▸ **PROBLEM DETAILS**:
For this listing, the lines between the one holding "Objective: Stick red" and the one holding "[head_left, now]", inclusive, must be set down exactly.

▸ **SUPPLIED MATERIAL**:
________________

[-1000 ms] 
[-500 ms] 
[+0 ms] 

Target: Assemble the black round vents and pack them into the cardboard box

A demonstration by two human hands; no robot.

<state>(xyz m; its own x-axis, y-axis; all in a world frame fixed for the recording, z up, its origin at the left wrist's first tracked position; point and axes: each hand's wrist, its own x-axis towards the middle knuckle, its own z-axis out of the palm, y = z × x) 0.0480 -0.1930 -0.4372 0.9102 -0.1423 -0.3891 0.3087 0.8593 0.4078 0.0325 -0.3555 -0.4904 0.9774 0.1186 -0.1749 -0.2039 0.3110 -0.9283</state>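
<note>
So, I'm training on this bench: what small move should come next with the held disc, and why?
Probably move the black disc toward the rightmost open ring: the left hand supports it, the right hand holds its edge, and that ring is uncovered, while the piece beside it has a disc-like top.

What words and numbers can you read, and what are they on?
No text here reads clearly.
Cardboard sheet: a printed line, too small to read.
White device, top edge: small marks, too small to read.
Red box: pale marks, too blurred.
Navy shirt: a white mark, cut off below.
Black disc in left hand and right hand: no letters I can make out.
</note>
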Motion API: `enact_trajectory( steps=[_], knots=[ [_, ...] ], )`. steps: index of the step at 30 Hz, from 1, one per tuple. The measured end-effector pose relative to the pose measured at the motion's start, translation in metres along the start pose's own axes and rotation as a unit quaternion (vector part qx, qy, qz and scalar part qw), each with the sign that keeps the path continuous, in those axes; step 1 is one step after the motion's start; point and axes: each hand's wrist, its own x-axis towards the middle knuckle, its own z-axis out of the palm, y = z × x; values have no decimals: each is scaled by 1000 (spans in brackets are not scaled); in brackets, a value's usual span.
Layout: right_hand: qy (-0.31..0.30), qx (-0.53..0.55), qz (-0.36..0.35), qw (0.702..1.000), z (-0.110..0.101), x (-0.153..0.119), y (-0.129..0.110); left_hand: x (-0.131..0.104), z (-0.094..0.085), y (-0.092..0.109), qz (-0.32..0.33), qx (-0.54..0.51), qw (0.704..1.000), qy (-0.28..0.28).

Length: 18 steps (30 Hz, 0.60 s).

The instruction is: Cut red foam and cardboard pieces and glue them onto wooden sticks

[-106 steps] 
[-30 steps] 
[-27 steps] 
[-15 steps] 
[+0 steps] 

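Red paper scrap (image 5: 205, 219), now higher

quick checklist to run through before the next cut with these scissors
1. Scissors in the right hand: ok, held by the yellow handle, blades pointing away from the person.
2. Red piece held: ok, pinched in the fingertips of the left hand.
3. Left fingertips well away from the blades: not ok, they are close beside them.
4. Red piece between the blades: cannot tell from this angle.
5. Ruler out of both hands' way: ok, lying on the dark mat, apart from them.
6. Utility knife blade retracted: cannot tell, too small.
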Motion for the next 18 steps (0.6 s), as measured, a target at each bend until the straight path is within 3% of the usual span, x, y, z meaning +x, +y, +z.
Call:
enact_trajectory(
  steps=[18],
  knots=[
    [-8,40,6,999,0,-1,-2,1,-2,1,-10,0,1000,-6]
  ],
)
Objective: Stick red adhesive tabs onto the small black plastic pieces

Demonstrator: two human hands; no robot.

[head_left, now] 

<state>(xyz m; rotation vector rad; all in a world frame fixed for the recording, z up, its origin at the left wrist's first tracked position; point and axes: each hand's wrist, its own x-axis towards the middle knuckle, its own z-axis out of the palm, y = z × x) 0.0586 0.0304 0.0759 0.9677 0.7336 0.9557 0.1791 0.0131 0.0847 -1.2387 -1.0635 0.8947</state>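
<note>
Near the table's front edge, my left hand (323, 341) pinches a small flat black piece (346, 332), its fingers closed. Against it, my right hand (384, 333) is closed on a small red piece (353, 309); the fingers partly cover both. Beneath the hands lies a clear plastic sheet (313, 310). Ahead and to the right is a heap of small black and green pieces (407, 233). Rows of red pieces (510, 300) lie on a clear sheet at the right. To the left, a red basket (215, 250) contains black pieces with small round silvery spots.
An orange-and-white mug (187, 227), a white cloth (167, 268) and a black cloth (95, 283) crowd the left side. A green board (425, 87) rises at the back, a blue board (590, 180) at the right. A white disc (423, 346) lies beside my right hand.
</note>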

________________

▸ **RESULT OF THIS EXERCISE**:
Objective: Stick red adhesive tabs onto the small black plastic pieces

Demonstrator: two human hands; no robot.

[head_left, now] 

That brings the answer to completion.